When "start" occurs in a line of the material, copy that line.

==================================================

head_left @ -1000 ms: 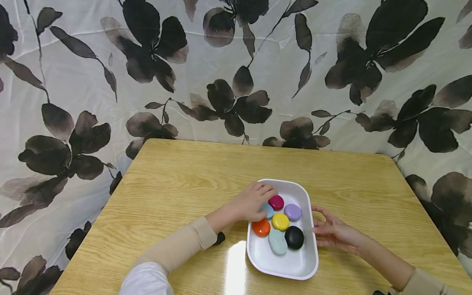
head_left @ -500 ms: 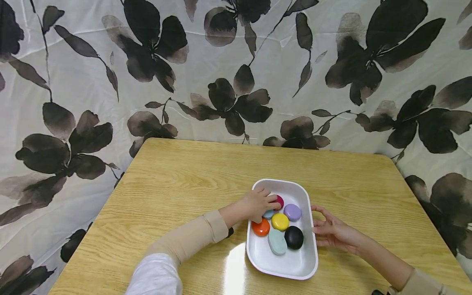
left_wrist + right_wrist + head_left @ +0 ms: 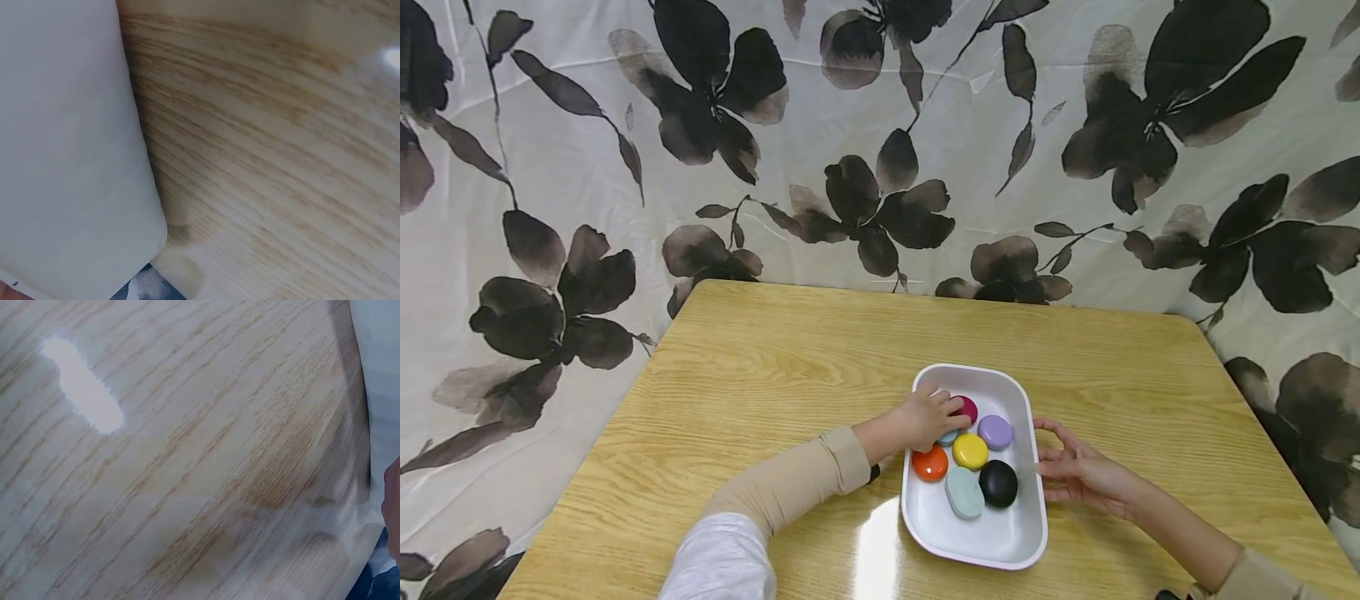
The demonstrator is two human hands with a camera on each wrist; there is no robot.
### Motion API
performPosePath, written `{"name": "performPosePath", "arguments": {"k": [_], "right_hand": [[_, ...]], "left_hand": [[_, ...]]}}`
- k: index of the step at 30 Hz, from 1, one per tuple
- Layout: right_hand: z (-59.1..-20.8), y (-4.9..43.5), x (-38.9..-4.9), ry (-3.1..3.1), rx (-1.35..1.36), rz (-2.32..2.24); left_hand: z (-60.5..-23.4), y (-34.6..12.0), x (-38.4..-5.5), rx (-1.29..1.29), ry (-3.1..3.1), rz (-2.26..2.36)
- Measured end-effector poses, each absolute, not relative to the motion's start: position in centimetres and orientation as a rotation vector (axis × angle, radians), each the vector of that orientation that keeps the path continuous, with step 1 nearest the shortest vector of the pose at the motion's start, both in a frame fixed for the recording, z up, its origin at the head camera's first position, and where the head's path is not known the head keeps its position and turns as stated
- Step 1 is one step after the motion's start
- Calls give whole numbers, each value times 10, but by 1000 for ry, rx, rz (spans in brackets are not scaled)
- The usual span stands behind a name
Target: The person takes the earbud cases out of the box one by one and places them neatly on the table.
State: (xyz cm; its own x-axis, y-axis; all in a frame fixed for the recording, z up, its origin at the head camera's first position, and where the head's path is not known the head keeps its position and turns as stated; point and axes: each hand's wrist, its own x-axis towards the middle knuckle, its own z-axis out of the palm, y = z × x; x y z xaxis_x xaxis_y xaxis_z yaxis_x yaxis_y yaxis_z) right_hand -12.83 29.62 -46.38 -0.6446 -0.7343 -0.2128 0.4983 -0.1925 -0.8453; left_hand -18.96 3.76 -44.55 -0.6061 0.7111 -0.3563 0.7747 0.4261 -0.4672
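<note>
In the head view, my left hand reaches into the white tray from the left. Its curled fingers and thumb close around a light blue disc, mostly hidden beneath the hand. The fingertips overlap a crimson disc behind it. Close by lie a purple disc, a yellow disc and an orange disc. Nearer the front are a pale green oval piece and a round black piece. My right hand, loosely spread, touches the tray's right side with its fingertips.
The tray rests on a light wooden table. Behind the table hangs a white cloth printed with dark flowers. Both wrist views show mainly the tray's outer wall and the wooden surface.
My left hand has moved slightly right and down over the light blue disc, with its fingers drawing in toward the crimson one. The right hand and the tray have stayed put.
</note>
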Motion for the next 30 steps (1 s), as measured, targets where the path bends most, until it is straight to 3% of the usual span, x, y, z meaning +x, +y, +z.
{"name": "performPosePath", "arguments": {"k": [9, 24, 30], "right_hand": [[-463, 296, -129, 1245, -302, -1921], [-460, 296, -129, 1239, -293, -1930], [-459, 295, -129, 1233, -292, -1936]], "left_hand": [[-463, 38, -198, 1369, 2582, -888], [-420, 29, -202, 1379, 2807, -481], [-401, 11, -215, 1241, 2873, -215]]}}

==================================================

Response
- Measured end-effector poses, each absolute, not relative to the motion's start: position in centimetres and orientation as a rotation vector (axis × angle, radians), each the vector of that orientation that keeps the path continuous, with step 1 nearest the shortest vector of the pose at the motion's start, both in a frame fixed for the recording, z up, its origin at the head camera's first position, and where the head's path is not known the head keeps its position and turns as stated
- Step 1 is one step after the motion's start

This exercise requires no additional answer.